The plot is artificial at best, merely serving to highlight Rico and school chums signing up, going through a Full Metal Jacket light boot camp before climbing the ranks, but you're not really here for the plot are you? No, you're here for the wall-to-wall carnage. There's nothing more fun than seeing humanity getting splattered across the screen by massively impressive beasties and Starship Troopers doesn't disappoint. Grunts are unceremoniously butchered throughout in a mass of gore, much to the delight of the audience. Indeed, your enjoyment of Starship Troopers will probably depend on how much fun you can garner from a host of beautiful people from Beverly Hills 90210 and Melrose Place being slaughtered by rather large bugs. Along with a rip-roaring theme as the action hots-up, more ridiculously benign dialogue delivered by, frankly, poor actors, Denise Richard's hair-lip and a bombastic finale, there's very little to fault Starship Troopers as an entertaining blast of B-Movie hokum.

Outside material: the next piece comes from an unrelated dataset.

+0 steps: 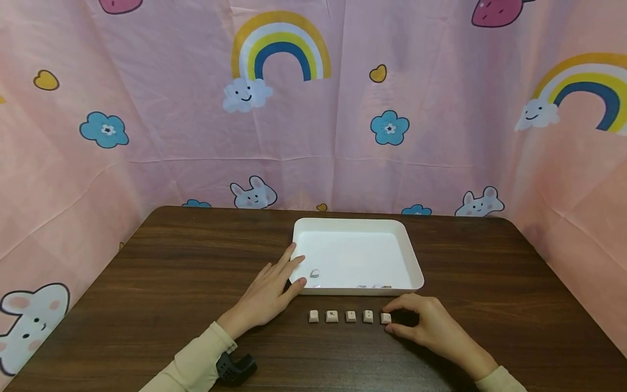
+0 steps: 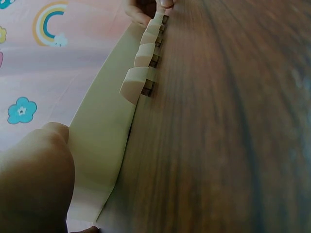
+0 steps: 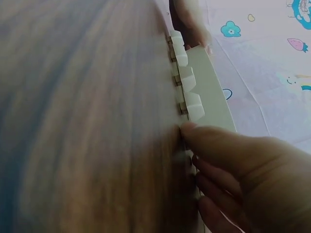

And if your still not convinced about Starship Troopers qualities, here's a list of ten reasons why it's an essential purchase, if not a must see: -
1. It features Michael Ironside, he who brilliantly has his arms loped off at the elbow via an unfortunate lift incursion while battling against Arnie in Total Recall.
2. It features Clancy Brown, he who brilliantly holds his neck together with safety pins after a near miss with a sword in Highlander.
3. The greatest line in the history of film is delivered by Ironside - “They sucked his brains out.” Utter genius! (Seriously, at a recent double screening of Starship Troopers and Aliens at Somerset House, this line received a bigger cheer than Hudson’s famous “game over man, game over.”)
4. Casper Van Dien constantly gives the impression that he thinks he’s actually doing a great job as the leading man throughout the flick… despite being out acted by a ferret in one sequence!
5. Starship Troopers is the only film that has ever featured a multi-sex shower scene!
6. It’s the only film ever to have successfully ripped off James Cameron’s Aliens where you don’t feel embarrassed to mention it in the same breath as James Cameron’s Aliens.
7. Where else are you going to see Doogie Howser MD (Neil Patrick Harris) dressed in full nazi regalia?
8. The film actually benefits as the whole cast are dressed up in Nazi regalia!
9. It has the greatest homo-erotic whipping scene ever filmed. Eat your heart out Spartacus!
10. It’s the only film you're likely to see someone stabbed to death up the arse by a very large space bug and, for that alone, Starship Troopers needs to be watched by everyone with eyes!
Overall – Starship Troopers has just about enough for everyone. Blood and guts by the bucketload with a little cerebral thought placed behind the mayhem that's a slap in the face for the whole of humanity. It's utter bonkers genius, but my word does it work. God bless Paul Verhoeven!